# Quadrajet or Performer?



## xcmac26 (Dec 1, 2008)

well it's time to get a new carburator. The 2bbl that's on there needs cleaning and i figure if it gets set on the bench, something new (and possibly shiny) should replace it. 

I've been eying the Edelbrock performer 750 cfm with a low rise intake (unless someone here can prove the high rise sits under a stock hood) but a qjet would maintain a more "original" look. I don't think the price on summit is that bad for a full kit either... http://www.summitracing.com/parts/CMB-03-0145/KitComboContents/

thing is, the car's not numbers matching, i've already got new AEM components under the hood, so why NOT go with the edelbrock unit and intake?

also thinking of doing a top end rebuild, so i may just have this squared away while i'm out of town by a local performance shop.

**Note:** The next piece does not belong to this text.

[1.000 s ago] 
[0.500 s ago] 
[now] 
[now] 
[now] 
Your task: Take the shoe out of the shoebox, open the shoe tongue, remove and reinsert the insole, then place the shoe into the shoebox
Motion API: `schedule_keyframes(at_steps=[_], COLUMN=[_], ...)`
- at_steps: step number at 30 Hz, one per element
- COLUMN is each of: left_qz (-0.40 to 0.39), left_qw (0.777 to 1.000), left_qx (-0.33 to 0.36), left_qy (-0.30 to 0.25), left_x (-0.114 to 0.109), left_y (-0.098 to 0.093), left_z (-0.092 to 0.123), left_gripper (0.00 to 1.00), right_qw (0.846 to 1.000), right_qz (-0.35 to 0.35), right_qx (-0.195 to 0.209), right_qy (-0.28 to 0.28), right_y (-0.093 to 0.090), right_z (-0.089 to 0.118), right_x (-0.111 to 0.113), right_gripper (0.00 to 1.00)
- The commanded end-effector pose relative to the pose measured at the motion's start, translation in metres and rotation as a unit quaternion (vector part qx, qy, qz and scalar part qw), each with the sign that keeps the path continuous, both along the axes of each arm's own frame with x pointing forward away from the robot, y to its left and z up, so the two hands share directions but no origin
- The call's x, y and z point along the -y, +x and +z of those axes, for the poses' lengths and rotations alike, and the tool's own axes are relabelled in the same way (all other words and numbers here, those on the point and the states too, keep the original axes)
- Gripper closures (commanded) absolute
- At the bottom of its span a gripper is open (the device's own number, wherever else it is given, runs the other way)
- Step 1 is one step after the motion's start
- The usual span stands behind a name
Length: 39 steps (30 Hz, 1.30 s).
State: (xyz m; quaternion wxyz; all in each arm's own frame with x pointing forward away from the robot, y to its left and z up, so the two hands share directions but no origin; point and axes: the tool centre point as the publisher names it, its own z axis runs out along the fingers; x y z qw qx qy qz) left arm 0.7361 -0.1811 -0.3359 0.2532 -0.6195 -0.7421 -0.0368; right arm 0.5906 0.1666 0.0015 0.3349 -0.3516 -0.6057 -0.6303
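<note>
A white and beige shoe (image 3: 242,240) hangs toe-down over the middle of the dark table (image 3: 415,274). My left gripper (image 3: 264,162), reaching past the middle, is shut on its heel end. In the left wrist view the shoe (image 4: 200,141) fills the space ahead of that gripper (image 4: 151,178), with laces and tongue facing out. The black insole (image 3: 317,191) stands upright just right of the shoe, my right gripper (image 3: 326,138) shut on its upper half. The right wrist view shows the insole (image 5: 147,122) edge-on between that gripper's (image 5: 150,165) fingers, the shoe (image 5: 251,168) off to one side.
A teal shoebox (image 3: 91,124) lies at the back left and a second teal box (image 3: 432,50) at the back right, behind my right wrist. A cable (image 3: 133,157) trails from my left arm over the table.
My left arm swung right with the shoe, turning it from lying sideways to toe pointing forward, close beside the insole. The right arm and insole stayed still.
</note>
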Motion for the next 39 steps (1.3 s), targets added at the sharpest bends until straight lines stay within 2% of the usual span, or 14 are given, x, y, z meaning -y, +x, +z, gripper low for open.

I'm just not terribly comfortable with having my car carted off when i'm not around to check in on her. thoughts?

finally, if anyone's selling a performer carb and intake, i'd be happy to work something out with you :cheers


----------



## Eric Animal (Oct 28, 2007)

what components are in the rest of the engine...heads, compression, cam, etc?......................


----------



## Koppster (Jul 27, 2008)

I've heard some pretty bad things about the Rochesters on Summit/NAPA/etc.

Alot of folks swear by Cliff Ruggle's Q-Jets but you'll wait six months.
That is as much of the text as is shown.